What needs to be done -
Make an exact copy of every entry, leaving the pictures out.

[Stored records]
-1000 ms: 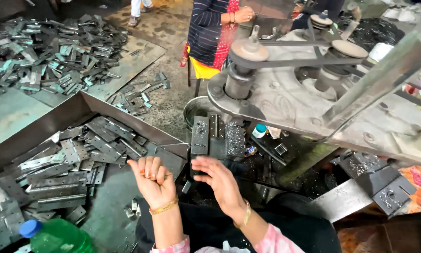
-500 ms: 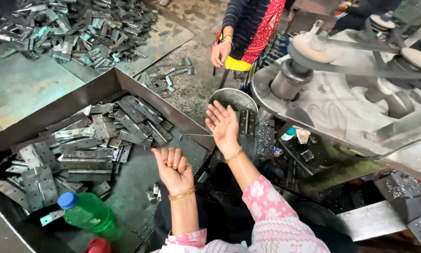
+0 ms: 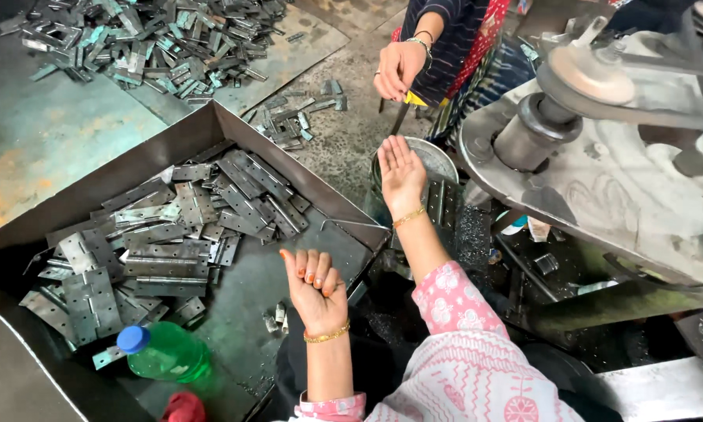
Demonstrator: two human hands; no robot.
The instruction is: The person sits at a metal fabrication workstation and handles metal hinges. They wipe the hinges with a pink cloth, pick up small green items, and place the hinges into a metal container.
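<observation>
My left hand (image 3: 314,287) is raised palm up over the near corner of a large metal tray (image 3: 187,133), fingers curled in, with nothing visible in it. My right hand (image 3: 401,173) is stretched forward, flat and open, palm up, above a round metal bowl (image 3: 437,160) next to the machine. Many flat grey metal hinge plates (image 3: 179,227) lie piled in the tray. Another person's hand (image 3: 398,69) hovers just beyond my right hand, holding a thin dark piece.
A heavy grey machine (image 3: 601,156) with a pulley and belt fills the right side. A green bottle with a blue cap (image 3: 164,352) lies in the tray's near end. More hinge plates (image 3: 148,35) are heaped on the floor at the far left.
My right hand has reached farther forward and opened flat over the bowl. My left hand has curled its fingers and stayed near the tray corner. The view has shifted closer.
</observation>
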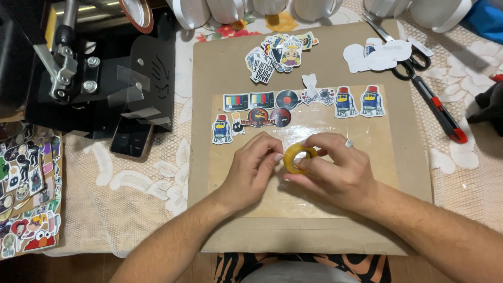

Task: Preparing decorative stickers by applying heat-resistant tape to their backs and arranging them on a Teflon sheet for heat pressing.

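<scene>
A small yellowish roll of clear tape (298, 158) is held over a brown board (414, 173). My right hand (335, 170) grips the roll, with a ring on one finger. My left hand (255, 169) pinches at the roll's left edge with thumb and fingertips. Under both hands lies a glossy tan sheet (377, 152) with cut-out stickers (293, 107) lined along its top edge. A loose pile of more stickers (277, 52) sits higher on the board.
Scissors (406, 57) and a red-and-black utility knife (440, 112) lie at the board's right, beside white paper scraps (377, 55). A black press machine (99, 63) and a phone (131, 139) stand left. A sticker-covered sheet (26, 194) lies far left. White mugs (230, 9) line the back.
</scene>
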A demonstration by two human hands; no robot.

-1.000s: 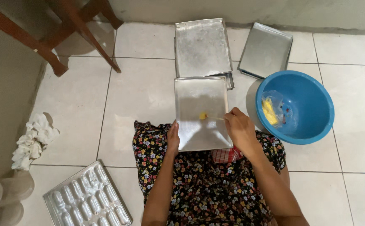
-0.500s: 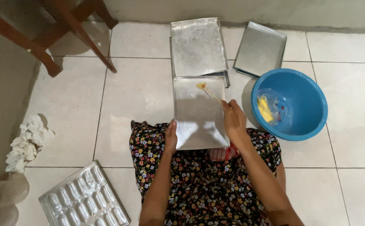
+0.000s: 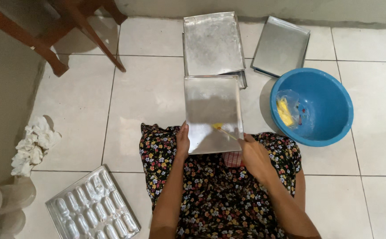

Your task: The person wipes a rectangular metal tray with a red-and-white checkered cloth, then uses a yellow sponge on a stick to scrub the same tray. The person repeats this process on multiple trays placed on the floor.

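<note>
White tile floor (image 3: 148,102); left hand (image 3: 183,142) grips metal tray (image 3: 211,106) edge, right hand (image 3: 252,155) pinches brush (image 3: 221,129) on it; blue bowl (image 3: 330,128) at 3 o'clock.

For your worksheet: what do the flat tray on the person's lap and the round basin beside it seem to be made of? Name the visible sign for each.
Flat tray: probably thin metal, maybe aluminium; dull silver-grey sheen, folded rim. Round basin: likely plastic; uniform bright blue, smooth glossy wall, thick rolled rim.
</note>
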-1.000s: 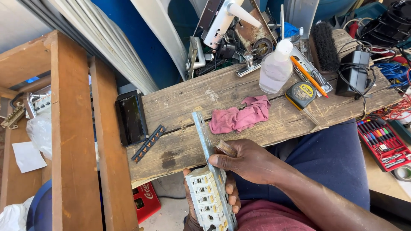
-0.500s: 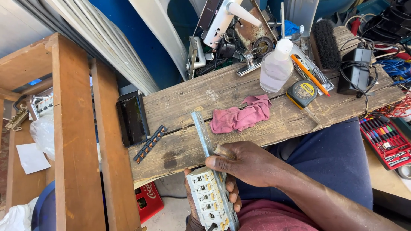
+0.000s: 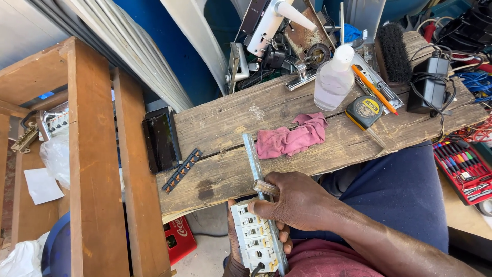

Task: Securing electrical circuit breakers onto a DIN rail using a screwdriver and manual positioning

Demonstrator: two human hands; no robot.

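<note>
My left hand point(image 3: 237, 259) cups a row of white circuit breakers point(image 3: 252, 236) from below, at the near edge of the wooden plank point(image 3: 246, 169). The breakers sit on a grey metal rail point(image 3: 253, 159) that sticks out over the plank. My right hand point(image 3: 297, 201) lies over the rail and pinches a small brass-coloured piece point(image 3: 265, 188) against it, just above the breakers. A pink rag point(image 3: 292, 137) lies a little beyond the rail's far end.
On the plank lie a black phone point(image 3: 161, 139), a dark terminal strip point(image 3: 183, 170), a clear plastic bottle point(image 3: 333, 78), a yellow tape measure point(image 3: 365, 111), an orange pencil point(image 3: 373, 89), a black brush point(image 3: 393, 49) and a black adapter point(image 3: 429, 83). A wooden frame point(image 3: 92, 164) stands left; a screwdriver-bit case point(image 3: 461, 166) lies right.
My right hand has slid slightly down and left along the rail, toward the breakers. The left hand and the breakers stay where they were.
</note>
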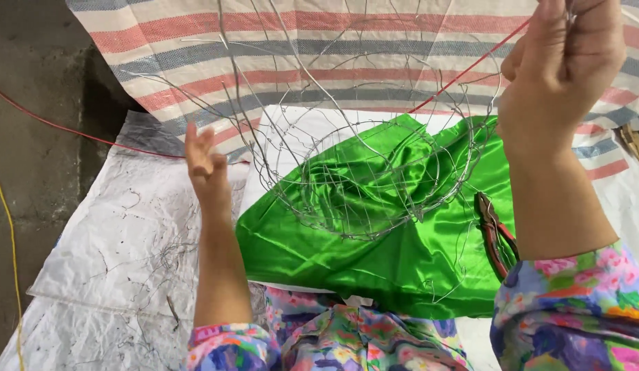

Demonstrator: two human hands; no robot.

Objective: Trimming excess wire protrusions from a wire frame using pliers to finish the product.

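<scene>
A round frame of thin silver wire (364, 161) hangs in the air in front of me, its loops crossing over a shiny green cloth (402, 247). My right hand (563, 65) is raised at the upper right, fingers closed on the frame's top wires where a red cord (470, 66) runs in. My left hand (206, 165) is lifted at the frame's left side, fingers apart and upright, just beside the outer wires; whether it touches them I cannot tell. Both my sleeves are flowery.
Red-handled pliers (494, 233) lie on the green cloth by my right forearm. A striped woven sheet (333, 41) covers the back, a white sack (113, 227) with wire scraps the left. A yellow cord (12, 254) crosses the concrete floor at far left.
</scene>
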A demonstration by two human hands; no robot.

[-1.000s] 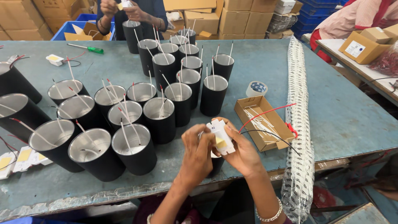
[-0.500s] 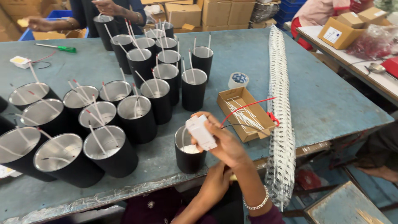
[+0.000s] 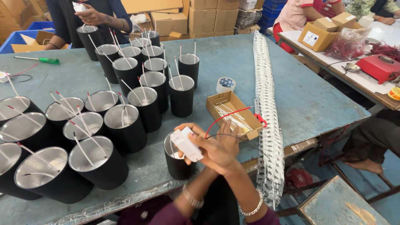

Problem solution -
-1000 ms: 
-500 ms: 
+0 ms: 
Demonstrator: two human hands; no robot.
The instruction is: The person sits at a metal fabrication workstation and handles metal hinges. They wipe the hinges with a pink cloth, pick up small green items, and place the hinges into a metal container.
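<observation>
My left hand (image 3: 314,287) is raised palm up over the near corner of a large metal tray (image 3: 187,133), fingers curled in, with nothing visible in it. My right hand (image 3: 401,173) is stretched forward, flat and open, palm up, above a round metal bowl (image 3: 437,160) next to the machine. Many flat grey metal hinge plates (image 3: 179,227) lie piled in the tray. Another person's hand (image 3: 398,69) hovers just beyond my right hand, holding a thin dark piece.
A heavy grey machine (image 3: 601,156) with a pulley and belt fills the right side. A green bottle with a blue cap (image 3: 164,352) lies in the tray's near end. More hinge plates (image 3: 148,35) are heaped on the floor at the far left.
My right hand has reached farther forward and opened flat over the bowl. My left hand has curled its fingers and stayed near the tray corner. The view has shifted closer.
</observation>
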
Task: Preparing decorative stickers by applying heat-resistant tape to their backs and arranging them on a Teflon sheet for heat pressing.

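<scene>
A small yellowish roll of clear tape (298, 158) is held over a brown board (414, 173). My right hand (335, 170) grips the roll, with a ring on one finger. My left hand (255, 169) pinches at the roll's left edge with thumb and fingertips. Under both hands lies a glossy tan sheet (377, 152) with cut-out stickers (293, 107) lined along its top edge. A loose pile of more stickers (277, 52) sits higher on the board.
Scissors (406, 57) and a red-and-black utility knife (440, 112) lie at the board's right, beside white paper scraps (377, 55). A black press machine (99, 63) and a phone (131, 139) stand left. A sticker-covered sheet (26, 194) lies far left. White mugs (230, 9) line the back.
</scene>
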A demonstration by two human hands; no robot.

-1.000s: 
-0.500s: 
+0.000s: 

Your task: The person wipes a rectangular metal tray with a red-and-white checkered cloth, then uses a yellow sponge on a stick to scrub the same tray. The person repeats this process on multiple trays placed on the floor.

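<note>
White tile floor (image 3: 148,102); left hand (image 3: 183,142) grips metal tray (image 3: 211,106) edge, right hand (image 3: 252,155) pinches brush (image 3: 221,129) on it; blue bowl (image 3: 330,128) at 3 o'clock.

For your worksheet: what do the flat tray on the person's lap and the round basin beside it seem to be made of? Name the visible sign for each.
Flat tray: probably thin metal, maybe aluminium; dull silver-grey sheen, folded rim. Round basin: likely plastic; uniform bright blue, smooth glossy wall, thick rolled rim.
</note>
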-1.000s: 
-0.500s: 
+0.000s: 

Task: Securing electrical circuit breakers onto a DIN rail using a screwdriver and manual positioning

Demonstrator: two human hands; no robot.

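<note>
My left hand point(image 3: 237, 259) cups a row of white circuit breakers point(image 3: 252, 236) from below, at the near edge of the wooden plank point(image 3: 246, 169). The breakers sit on a grey metal rail point(image 3: 253, 159) that sticks out over the plank. My right hand point(image 3: 297, 201) lies over the rail and pinches a small brass-coloured piece point(image 3: 265, 188) against it, just above the breakers. A pink rag point(image 3: 292, 137) lies a little beyond the rail's far end.
On the plank lie a black phone point(image 3: 161, 139), a dark terminal strip point(image 3: 183, 170), a clear plastic bottle point(image 3: 333, 78), a yellow tape measure point(image 3: 365, 111), an orange pencil point(image 3: 373, 89), a black brush point(image 3: 393, 49) and a black adapter point(image 3: 429, 83). A wooden frame point(image 3: 92, 164) stands left; a screwdriver-bit case point(image 3: 461, 166) lies right.
My right hand has slid slightly down and left along the rail, toward the breakers. The left hand and the breakers stay where they were.
</note>
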
Demonstrator: two human hands; no robot.

Objective: Trimming excess wire protrusions from a wire frame using pliers to finish the product.

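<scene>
A round frame of thin silver wire (364, 161) hangs in the air in front of me, its loops crossing over a shiny green cloth (402, 247). My right hand (563, 65) is raised at the upper right, fingers closed on the frame's top wires where a red cord (470, 66) runs in. My left hand (206, 165) is lifted at the frame's left side, fingers apart and upright, just beside the outer wires; whether it touches them I cannot tell. Both my sleeves are flowery.
Red-handled pliers (494, 233) lie on the green cloth by my right forearm. A striped woven sheet (333, 41) covers the back, a white sack (113, 227) with wire scraps the left. A yellow cord (12, 254) crosses the concrete floor at far left.
</scene>
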A demonstration by two human hands; no robot.

[-1.000s] 
[-0.500s] 
[+0.000s] 

No other output is expected for this exercise.